- **Exercise instructions**
Set down word for word the lines that begin the entries and run through the line containing "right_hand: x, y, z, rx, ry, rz". Give nothing further.

(Dataset entries)
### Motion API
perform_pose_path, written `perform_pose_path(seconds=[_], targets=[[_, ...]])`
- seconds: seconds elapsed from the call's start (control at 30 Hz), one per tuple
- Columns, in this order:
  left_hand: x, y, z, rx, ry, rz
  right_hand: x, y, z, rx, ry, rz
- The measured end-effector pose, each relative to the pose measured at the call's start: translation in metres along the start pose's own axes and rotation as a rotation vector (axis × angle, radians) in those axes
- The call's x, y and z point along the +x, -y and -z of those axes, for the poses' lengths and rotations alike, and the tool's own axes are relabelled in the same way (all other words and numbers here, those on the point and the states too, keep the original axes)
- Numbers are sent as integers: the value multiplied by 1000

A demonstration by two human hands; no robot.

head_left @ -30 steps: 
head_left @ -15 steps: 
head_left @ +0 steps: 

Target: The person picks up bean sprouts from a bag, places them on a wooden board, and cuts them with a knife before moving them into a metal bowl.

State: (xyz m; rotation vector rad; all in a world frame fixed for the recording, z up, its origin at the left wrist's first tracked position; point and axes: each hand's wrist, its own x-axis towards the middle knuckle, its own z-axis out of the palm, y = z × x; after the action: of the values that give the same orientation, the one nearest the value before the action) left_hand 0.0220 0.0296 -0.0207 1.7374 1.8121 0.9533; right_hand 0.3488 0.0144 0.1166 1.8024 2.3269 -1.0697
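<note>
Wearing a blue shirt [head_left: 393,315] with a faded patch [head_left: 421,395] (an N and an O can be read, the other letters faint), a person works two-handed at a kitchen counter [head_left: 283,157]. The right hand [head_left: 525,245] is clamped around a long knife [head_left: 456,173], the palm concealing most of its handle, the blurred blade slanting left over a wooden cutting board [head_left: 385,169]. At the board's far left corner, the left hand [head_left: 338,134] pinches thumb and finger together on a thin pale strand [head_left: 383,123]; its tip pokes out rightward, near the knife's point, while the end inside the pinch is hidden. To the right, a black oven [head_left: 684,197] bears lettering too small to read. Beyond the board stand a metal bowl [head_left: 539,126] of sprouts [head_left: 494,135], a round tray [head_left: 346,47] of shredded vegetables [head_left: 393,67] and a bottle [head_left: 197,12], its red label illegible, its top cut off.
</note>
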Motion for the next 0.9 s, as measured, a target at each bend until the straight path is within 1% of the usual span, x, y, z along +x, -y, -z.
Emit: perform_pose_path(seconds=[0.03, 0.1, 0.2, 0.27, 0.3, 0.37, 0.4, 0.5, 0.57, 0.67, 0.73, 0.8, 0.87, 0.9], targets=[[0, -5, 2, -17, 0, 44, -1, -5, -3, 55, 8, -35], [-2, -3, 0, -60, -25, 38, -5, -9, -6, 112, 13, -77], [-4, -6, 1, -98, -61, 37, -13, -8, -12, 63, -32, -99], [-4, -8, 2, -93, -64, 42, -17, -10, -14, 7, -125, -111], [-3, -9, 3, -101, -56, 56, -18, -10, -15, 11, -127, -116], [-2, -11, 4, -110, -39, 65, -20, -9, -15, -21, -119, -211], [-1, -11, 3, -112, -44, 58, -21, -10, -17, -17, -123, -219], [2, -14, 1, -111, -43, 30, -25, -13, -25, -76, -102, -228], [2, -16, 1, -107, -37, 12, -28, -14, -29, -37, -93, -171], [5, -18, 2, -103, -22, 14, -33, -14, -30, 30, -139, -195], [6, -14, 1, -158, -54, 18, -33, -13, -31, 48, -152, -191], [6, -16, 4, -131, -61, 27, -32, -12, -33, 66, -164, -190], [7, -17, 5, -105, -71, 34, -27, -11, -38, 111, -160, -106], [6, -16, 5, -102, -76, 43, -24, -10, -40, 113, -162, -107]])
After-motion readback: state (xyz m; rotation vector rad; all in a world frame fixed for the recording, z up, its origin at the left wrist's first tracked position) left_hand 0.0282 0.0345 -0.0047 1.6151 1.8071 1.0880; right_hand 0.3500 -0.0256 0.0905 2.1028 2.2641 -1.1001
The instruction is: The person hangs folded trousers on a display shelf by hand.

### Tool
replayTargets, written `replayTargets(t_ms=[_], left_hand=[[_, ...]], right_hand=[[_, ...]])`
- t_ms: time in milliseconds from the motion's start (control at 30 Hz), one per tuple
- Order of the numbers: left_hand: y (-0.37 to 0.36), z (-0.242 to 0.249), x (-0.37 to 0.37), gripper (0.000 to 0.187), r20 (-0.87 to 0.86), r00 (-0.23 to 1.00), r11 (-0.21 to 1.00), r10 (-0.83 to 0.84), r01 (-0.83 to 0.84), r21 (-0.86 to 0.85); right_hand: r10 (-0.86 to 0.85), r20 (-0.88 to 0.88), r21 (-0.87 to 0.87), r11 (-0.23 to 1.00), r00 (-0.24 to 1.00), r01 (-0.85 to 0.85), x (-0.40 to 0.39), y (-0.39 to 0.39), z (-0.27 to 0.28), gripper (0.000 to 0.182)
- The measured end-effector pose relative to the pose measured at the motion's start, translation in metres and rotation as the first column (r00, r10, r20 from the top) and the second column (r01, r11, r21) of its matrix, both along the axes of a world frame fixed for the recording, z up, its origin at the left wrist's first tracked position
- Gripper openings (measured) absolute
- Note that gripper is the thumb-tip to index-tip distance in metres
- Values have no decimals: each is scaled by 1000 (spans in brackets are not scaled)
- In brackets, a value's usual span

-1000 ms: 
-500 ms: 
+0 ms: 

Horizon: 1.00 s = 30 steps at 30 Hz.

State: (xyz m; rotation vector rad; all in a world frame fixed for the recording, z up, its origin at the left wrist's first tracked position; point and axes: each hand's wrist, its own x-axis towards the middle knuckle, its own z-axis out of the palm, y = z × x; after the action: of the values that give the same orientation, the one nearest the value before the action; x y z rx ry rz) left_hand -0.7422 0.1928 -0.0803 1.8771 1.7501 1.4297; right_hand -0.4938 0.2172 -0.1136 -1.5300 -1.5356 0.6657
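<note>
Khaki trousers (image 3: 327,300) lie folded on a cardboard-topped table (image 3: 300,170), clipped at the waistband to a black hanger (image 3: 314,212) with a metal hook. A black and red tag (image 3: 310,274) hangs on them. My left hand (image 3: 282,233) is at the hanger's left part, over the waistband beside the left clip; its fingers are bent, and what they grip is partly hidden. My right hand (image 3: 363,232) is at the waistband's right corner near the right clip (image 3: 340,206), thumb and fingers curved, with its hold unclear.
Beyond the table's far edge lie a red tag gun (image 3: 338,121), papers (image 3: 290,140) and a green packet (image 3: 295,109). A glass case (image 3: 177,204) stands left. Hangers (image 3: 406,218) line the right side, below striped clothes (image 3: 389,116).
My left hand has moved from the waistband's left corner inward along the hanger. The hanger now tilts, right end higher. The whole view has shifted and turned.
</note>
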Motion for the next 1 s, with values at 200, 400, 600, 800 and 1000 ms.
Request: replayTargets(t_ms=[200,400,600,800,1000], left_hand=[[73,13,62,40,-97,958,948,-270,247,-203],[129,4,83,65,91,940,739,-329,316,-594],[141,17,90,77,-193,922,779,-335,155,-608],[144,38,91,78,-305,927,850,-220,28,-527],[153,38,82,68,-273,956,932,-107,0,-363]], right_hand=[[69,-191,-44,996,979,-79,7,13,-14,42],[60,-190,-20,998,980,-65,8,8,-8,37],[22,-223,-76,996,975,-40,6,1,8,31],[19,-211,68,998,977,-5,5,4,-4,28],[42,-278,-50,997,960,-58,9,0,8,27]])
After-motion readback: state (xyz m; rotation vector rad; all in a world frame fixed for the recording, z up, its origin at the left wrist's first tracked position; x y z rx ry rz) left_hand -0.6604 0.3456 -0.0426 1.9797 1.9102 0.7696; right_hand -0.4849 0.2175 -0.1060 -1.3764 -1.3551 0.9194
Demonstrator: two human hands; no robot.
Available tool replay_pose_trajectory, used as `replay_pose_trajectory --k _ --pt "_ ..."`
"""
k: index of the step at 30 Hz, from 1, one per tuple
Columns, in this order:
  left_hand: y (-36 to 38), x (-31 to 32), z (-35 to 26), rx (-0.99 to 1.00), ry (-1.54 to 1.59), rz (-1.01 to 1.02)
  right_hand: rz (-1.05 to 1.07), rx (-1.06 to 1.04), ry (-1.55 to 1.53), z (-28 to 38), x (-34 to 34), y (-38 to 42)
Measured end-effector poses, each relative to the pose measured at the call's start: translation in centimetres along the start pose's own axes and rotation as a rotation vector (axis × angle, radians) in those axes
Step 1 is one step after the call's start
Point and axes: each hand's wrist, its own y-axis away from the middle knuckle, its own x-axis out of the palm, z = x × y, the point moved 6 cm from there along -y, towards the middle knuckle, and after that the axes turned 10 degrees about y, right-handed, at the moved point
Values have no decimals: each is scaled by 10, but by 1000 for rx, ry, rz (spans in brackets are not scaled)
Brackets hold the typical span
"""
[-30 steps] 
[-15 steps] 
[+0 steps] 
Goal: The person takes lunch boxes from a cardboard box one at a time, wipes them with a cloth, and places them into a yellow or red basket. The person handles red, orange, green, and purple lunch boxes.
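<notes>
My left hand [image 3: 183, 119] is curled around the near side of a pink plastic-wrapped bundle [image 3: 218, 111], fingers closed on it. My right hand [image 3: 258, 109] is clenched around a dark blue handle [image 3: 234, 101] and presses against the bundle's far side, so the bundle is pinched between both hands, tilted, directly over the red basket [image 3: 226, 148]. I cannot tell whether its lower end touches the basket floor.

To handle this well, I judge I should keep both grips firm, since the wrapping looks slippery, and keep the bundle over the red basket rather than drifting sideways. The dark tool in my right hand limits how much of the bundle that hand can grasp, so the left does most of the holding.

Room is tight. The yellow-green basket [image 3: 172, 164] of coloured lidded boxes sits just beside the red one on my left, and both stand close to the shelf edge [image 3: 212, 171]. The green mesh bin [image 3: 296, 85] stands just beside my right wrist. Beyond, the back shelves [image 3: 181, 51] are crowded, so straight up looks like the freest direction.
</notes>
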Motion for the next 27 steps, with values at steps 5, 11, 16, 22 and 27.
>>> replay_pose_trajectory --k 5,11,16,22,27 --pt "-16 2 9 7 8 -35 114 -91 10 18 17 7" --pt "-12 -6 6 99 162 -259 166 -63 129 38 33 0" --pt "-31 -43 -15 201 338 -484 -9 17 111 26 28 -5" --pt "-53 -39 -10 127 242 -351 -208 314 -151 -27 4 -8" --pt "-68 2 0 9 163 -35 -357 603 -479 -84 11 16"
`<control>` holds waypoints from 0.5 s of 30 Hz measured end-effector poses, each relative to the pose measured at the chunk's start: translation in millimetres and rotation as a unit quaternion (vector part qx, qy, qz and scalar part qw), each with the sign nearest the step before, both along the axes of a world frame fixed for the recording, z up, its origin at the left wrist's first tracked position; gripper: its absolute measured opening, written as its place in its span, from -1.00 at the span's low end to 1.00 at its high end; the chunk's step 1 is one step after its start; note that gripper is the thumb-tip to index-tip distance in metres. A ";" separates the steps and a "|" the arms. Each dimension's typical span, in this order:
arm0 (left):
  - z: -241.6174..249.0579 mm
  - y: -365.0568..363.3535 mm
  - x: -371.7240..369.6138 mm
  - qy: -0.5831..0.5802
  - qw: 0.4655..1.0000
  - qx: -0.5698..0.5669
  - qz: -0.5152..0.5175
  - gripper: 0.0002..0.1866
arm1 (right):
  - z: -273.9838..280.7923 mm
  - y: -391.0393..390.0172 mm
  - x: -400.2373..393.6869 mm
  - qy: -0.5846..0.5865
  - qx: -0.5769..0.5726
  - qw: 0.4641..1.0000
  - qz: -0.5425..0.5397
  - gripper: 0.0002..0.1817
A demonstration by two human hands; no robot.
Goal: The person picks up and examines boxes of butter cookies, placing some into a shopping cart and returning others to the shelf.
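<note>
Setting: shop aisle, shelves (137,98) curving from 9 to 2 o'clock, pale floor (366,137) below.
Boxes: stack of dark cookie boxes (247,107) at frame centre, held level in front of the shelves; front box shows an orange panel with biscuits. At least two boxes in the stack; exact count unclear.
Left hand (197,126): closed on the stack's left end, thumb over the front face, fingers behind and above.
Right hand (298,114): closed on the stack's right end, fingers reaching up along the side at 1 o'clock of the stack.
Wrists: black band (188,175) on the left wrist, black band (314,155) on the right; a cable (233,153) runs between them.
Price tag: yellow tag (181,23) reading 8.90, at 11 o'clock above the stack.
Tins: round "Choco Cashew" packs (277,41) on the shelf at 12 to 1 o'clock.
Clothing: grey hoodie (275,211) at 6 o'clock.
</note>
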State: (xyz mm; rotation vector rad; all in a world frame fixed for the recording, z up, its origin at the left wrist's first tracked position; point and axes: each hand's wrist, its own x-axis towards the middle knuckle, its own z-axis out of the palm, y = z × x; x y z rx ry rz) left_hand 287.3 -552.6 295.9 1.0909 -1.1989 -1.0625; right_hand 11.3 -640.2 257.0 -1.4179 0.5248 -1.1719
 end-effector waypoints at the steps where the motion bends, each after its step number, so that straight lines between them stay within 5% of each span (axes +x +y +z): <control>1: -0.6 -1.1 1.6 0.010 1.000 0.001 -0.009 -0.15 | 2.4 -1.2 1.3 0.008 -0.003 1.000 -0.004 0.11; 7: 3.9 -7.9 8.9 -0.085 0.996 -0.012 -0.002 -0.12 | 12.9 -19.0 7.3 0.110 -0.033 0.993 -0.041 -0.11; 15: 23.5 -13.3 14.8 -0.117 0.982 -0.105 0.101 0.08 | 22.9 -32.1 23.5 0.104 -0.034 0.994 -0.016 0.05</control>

- **Exercise answer**
### Motion API
perform_pose_path, written `perform_pose_path(seconds=[_], targets=[[_, ...]])`
- seconds: seconds elapsed from the call's start (control at 30 Hz), one per tuple
- Columns, in this order:
  left_hand: x, y, z, rx, ry, rz
  right_hand: x, y, z, rx, ry, rz

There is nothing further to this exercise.